Start of Block
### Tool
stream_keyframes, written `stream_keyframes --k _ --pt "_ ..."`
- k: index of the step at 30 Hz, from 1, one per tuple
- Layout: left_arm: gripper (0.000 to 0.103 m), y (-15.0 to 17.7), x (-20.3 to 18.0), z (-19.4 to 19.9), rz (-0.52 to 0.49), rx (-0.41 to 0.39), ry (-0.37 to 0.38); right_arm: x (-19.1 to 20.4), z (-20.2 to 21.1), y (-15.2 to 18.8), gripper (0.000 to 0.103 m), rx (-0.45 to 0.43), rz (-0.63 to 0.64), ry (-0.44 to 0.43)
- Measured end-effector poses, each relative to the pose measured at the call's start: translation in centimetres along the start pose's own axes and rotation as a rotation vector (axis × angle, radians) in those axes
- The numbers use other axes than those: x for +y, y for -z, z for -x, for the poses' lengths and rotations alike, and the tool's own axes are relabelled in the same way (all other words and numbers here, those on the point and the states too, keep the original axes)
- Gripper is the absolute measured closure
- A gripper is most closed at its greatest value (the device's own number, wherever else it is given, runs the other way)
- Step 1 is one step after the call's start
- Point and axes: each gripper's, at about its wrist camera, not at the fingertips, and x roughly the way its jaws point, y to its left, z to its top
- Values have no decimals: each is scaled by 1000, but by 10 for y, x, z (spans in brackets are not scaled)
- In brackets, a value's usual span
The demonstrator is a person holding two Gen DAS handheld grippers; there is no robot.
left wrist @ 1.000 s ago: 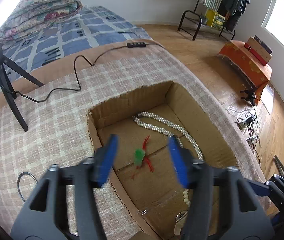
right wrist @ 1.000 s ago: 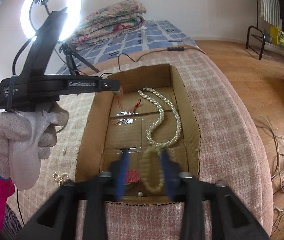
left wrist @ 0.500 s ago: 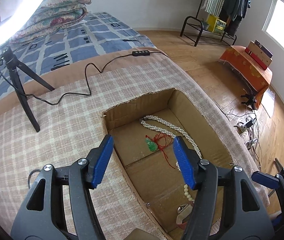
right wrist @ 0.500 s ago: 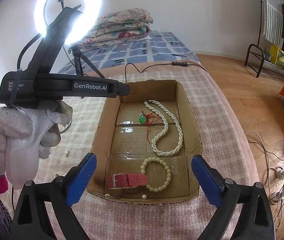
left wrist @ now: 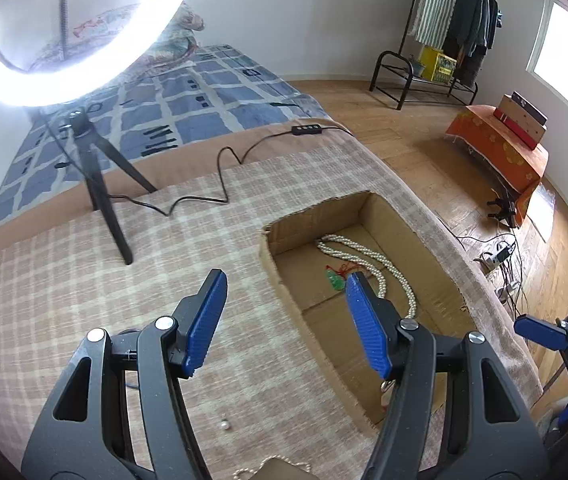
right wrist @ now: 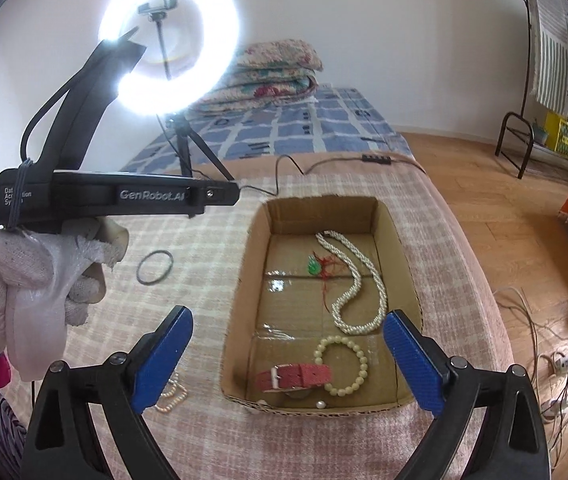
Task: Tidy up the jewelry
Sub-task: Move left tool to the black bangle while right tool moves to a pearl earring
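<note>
- Your right hand-held gripper [right wrist: 287, 354] stands with its blue jaws spread wide and nothing between the pads; it hangs over the near end of the cardboard box [right wrist: 399, 240], apart from all that lies in it.
- Inside the cardboard box, nearest that gripper, the red watch strap [right wrist: 293, 376] lies along the near wall, and the cream bead bracelet [right wrist: 341, 366] touches its right end.
- A loose pearl [right wrist: 319, 404] sits against the near wall of the cardboard box, just below the bracelet.
- The long pearl necklace [right wrist: 357, 284] runs from the far end of the cardboard box down towards its middle, on the right side of the floor.
- The green pendant with red cord [right wrist: 317, 266] lies left of the necklace, in the far half of the cardboard box.
- Your left hand-held gripper [left wrist: 285, 320] is partly open and empty. It hangs above the checked cloth [left wrist: 84, 280] at the left wall of the cardboard box, with its right pad over the pendant as that camera sees it.
- Outside, left of the cardboard box, a dark ring bangle [right wrist: 155, 267] lies flat on the cloth, and a small pearl piece [right wrist: 170, 394] lies near the box's near-left corner, partly hidden by your right gripper's left jaw.
- Your gloved left hand [right wrist: 32, 280] grips the handle of the left gripper, left of the cardboard box.
</note>
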Motion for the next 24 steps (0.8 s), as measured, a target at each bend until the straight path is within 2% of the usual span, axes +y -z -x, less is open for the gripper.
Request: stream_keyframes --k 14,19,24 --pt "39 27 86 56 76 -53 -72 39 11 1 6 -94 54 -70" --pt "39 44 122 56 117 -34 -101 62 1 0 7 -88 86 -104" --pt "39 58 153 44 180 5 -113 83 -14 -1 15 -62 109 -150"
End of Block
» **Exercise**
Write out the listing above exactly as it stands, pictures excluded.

» **Solution below**
### Tool
stream_keyframes, written `stream_keyframes --k _ --pt "_ ..."`
- k: index of the step at 30 Hz, from 1, one per tuple
- Layout: left_arm: gripper (0.000 to 0.103 m), y (-15.0 to 17.7), x (-20.3 to 18.0), z (-19.4 to 19.9), rz (-0.52 to 0.49), rx (-0.41 to 0.39), ry (-0.37 to 0.38); right_arm: x (-19.1 to 20.4), z (-20.2 to 21.1), y (-15.2 to 18.8), gripper (0.000 to 0.103 m), rx (-0.45 to 0.43), rz (-0.63 to 0.64), ry (-0.44 to 0.43)
- Measured end-effector poses, each relative to the pose measured at the call's start: translation in centimetres along the start pose's own axes and rotation as a rotation vector (axis × angle, radians) in those axes
- The numbers use other axes than those: x for +y, y for -z, z for -x, for the poses' lengths and rotations alike, and the tool's own axes are relabelled in the same way (all other words and numbers here, those on the point and the states too, keep the original axes)
- Gripper is the absolute measured closure
- A gripper is most closed at its greatest value (the device's own number, wherever else it is given, runs the other way)
- Step 1 is one step after the call's start
- Point and axes: each gripper's, at about its wrist camera, not at the fingertips, and x roughly the way its jaws point, y to its left, z to its top
- Values have no decimals: each is scaled by 1000, but by 10 for y, x, z (spans in brackets are not scaled)
- In brackets, a value's usual span
The demonstrator is a person holding two Gen DAS handheld grippers; there is no robot.
left wrist @ 1.000 s ago: 
right wrist @ 1.000 s ago: 
left wrist @ 0.500 s ago: 
right wrist @ 0.500 s ago: 
left wrist @ now: 
right wrist @ now: 
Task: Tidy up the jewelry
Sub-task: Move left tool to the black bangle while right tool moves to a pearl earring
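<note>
- Your right hand-held gripper [right wrist: 287, 354] stands with its blue jaws spread wide and nothing between the pads; it hangs over the near end of the cardboard box [right wrist: 399, 240], apart from all that lies in it.
- Inside the cardboard box, nearest that gripper, the red watch strap [right wrist: 293, 376] lies along the near wall, and the cream bead bracelet [right wrist: 341, 366] touches its right end.
- A loose pearl [right wrist: 319, 404] sits against the near wall of the cardboard box, just below the bracelet.
- The long pearl necklace [right wrist: 357, 284] runs from the far end of the cardboard box down towards its middle, on the right side of the floor.
- The green pendant with red cord [right wrist: 317, 266] lies left of the necklace, in the far half of the cardboard box.
- Your left hand-held gripper [left wrist: 285, 320] is partly open and empty. It hangs above the checked cloth [left wrist: 84, 280] at the left wall of the cardboard box, with its right pad over the pendant as that camera sees it.
- Outside, left of the cardboard box, a dark ring bangle [right wrist: 155, 267] lies flat on the cloth, and a small pearl piece [right wrist: 170, 394] lies near the box's near-left corner, partly hidden by your right gripper's left jaw.
- Your gloved left hand [right wrist: 32, 280] grips the handle of the left gripper, left of the cardboard box.
</note>
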Motion for the next 24 steps (0.8 s), as measured, a target at each bend until the straight path is within 2% of the usual span, axes +y -z -x, less is open for the gripper.
Request: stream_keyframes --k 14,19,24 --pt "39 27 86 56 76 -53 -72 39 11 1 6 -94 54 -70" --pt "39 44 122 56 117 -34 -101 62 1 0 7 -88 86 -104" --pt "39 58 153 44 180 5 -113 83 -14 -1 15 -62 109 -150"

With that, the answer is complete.